◆ Aim of the task ◆
Each record is to be duplicated exactly, with nothing added.
START Material supplied
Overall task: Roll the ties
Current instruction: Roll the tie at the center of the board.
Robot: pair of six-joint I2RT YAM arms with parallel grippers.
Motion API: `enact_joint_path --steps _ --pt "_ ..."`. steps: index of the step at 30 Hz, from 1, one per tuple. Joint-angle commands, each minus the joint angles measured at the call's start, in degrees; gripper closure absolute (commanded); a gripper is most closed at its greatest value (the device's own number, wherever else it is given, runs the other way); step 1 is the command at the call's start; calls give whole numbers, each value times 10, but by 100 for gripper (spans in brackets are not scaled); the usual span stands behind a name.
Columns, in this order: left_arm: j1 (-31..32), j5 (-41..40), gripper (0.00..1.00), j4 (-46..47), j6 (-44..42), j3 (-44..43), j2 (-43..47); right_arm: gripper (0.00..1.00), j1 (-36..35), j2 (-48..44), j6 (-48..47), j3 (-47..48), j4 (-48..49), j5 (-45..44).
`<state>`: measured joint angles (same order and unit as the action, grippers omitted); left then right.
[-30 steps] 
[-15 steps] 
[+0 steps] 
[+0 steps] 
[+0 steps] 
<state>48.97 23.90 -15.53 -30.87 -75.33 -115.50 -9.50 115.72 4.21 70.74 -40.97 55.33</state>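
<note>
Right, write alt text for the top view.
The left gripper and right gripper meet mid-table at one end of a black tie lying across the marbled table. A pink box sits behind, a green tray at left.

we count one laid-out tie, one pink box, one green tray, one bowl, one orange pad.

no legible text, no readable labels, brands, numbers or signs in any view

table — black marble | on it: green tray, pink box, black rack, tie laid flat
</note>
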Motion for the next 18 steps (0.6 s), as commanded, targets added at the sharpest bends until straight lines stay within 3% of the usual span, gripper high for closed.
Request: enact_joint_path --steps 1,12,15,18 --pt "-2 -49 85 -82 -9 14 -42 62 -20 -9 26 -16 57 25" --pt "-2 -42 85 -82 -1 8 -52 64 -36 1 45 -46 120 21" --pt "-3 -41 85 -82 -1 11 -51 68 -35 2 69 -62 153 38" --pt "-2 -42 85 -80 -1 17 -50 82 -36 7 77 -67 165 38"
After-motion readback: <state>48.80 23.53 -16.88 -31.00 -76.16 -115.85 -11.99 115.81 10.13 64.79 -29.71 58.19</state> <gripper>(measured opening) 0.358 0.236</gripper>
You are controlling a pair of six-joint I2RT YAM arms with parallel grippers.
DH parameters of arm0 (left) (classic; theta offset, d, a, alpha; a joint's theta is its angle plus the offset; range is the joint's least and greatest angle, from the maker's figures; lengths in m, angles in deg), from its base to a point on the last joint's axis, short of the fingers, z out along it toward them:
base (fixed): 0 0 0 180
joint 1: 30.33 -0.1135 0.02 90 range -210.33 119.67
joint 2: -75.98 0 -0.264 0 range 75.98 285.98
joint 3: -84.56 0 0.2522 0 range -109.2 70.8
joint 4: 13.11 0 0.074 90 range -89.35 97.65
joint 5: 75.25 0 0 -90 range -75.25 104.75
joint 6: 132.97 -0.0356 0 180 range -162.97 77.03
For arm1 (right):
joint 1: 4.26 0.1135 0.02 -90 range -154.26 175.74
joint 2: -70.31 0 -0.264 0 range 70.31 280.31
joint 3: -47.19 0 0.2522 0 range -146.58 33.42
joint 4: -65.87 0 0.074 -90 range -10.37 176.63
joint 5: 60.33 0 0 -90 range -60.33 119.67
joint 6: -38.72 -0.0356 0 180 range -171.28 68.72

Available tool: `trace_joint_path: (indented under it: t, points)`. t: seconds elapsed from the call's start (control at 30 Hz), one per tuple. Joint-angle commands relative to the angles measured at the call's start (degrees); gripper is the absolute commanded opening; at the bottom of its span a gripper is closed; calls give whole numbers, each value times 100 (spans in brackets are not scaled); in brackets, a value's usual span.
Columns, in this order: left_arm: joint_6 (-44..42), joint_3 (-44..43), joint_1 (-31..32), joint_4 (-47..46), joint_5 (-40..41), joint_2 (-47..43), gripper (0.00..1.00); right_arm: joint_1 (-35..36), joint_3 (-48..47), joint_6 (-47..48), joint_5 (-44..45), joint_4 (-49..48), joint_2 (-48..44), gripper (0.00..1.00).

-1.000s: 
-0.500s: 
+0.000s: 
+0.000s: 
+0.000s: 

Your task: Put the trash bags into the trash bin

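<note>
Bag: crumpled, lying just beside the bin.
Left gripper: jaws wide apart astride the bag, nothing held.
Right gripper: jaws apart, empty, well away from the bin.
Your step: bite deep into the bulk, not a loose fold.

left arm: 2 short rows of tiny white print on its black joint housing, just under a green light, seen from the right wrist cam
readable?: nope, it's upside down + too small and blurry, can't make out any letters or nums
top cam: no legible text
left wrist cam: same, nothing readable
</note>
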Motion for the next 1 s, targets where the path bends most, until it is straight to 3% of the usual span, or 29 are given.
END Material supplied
◆ Reply ◆
Overall task: Roll the ties
Current instruction: Roll the tie at the center of the board.
Robot: pair of six-joint I2RT YAM arms with parallel grippers.
Motion API: `enact_joint_path --steps _ --pt "_ ..."`. steps: index of the step at 30 Hz, from 1, one per tuple. Joint-angle commands, each minus the joint angles measured at the call's start, in degrees; gripper closure absolute (commanded); a gripper is most closed at its greatest value (the device's own number, wherever else it is given, runs the other way); step 1 is the command at the call's start; calls give whole numbers, each value times 10, but by 100 for gripper (spans in brackets are not scaled); the usual span stands behind a name.
Columns, in this order: left_arm: j1 (-31..32), j5 (-41..40), gripper (0.00..1.00), j4 (-46..47), j6 (-44..42), j3 (-44..43), j2 (-43..47); right_arm: gripper (0.00..1.00), j1 (-36..35), j2 (-48..44), j6 (-48..47), j3 (-47..48), j4 (-48..49), j5 (-45..44).
`<state>`: measured joint angles (same order and unit as the action, grippers omitted); left then right.
[-30 steps] 
[-15 steps] 
[+0 steps] 
[+0 steps] 
[+0 steps] 
<state>48.97 23.90 -15.53 -30.87 -75.33 -115.50 -9.50 115.72 4.21 70.74 -40.97 55.33</state>
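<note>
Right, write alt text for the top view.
The left gripper and right gripper meet mid-table at one end of a black tie lying across the marbled table. A pink box sits behind, a green tray at left.

we count one laid-out tie, one pink box, one green tray, one bowl, one orange pad.

no legible text, no readable labels, brands, numbers or signs in any view

table — black marble | on it: green tray, pink box, black rack, tie laid flat
</note>
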Motion for the next 18 steps (0.6 s), as commanded, targets added at the sharpest bends until straight lines stay within 3% of the usual span, gripper high for closed.
Request: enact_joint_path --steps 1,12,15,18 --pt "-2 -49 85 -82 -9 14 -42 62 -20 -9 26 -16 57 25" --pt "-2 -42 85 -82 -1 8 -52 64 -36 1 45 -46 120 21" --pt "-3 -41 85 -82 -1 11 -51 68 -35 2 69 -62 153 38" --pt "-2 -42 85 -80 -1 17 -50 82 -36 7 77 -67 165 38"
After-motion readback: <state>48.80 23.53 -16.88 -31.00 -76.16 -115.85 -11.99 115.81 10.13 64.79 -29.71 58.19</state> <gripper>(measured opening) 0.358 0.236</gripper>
You are controlling a pair of six-joint I2RT YAM arms with parallel grippers.
DH parameters of arm0 (left) (classic; theta offset, d, a, alpha; a joint's theta is its angle plus the offset; range is the joint's least and greatest angle, from the maker's figures; lengths in m, angles in deg), from its base to a point on the last joint's axis, short of the fingers, z out along it toward them:
base (fixed): 0 0 0 180
joint 1: 30.33 -0.1135 0.02 90 range -210.33 119.67
joint 2: -75.98 0 -0.264 0 range 75.98 285.98
joint 3: -84.56 0 0.2522 0 range -109.2 70.8
joint 4: 13.11 0 0.074 90 range -89.35 97.65
joint 5: 75.25 0 0 -90 range -75.25 104.75
joint 6: 132.97 -0.0356 0 180 range -162.97 77.03
For arm1 (right):
joint 1: 4.26 0.1135 0.02 -90 range -154.26 175.74
joint 2: -70.31 0 -0.264 0 range 70.31 280.31
joint 3: -47.19 0 0.2522 0 range -146.58 33.42
joint 4: -65.87 0 0.074 -90 range -10.37 176.63
joint 5: 60.33 0 0 -90 range -60.33 119.67
joint 6: -38.72 -0.0356 0 180 range -171.28 68.72

Available tool: `trace_joint_path: (indented under it: t, points)`. t: seconds elapsed from the call's start (control at 30 Hz), one per tuple. Joint-angle commands relative to the angles measured at the call's start (degrees); gripper is the absolute commanded opening; at the bottom of its span a gripper is closed; calls give whole numbers, each value times 100 (spans in brackets are not scaled); in brackets, a value's usual span.
Columns, in this order: left_arm: joint_6 (-44..42), joint_3 (-44..43), joint_1 (-31..32), joint_4 (-47..46), joint_5 (-40..41), joint_2 (-47..43), gripper (0.00..1.00); right_arm: joint_1 (-35..36), joint_3 (-48..47), joint_6 (-47..48), joint_5 (-44..45), joint_4 (-49..48), joint_2 (-48..44), gripper (0.00..1.00).

-1.000s: 
-0.500s: 
+0.000s: 
+0.000s: 
+0.000s: 

Your task: Put the trash bags into the trash bin

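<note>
Bag: crumpled, lying just beside the bin.
Left gripper: jaws wide apart astride the bag, nothing held.
Right gripper: jaws apart, empty, well away from the bin.
Your step: bite deep into the bulk, not a loose fold.

left arm: 2 short rows of tiny white print on its black joint housing, just under a green light, seen from the right wrist cam
readable?: nope, it's upside down + too small and blurry, can't make out any letters or nums
top cam: no legible text
left wrist cam: same, nothing readable
</note>
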Motion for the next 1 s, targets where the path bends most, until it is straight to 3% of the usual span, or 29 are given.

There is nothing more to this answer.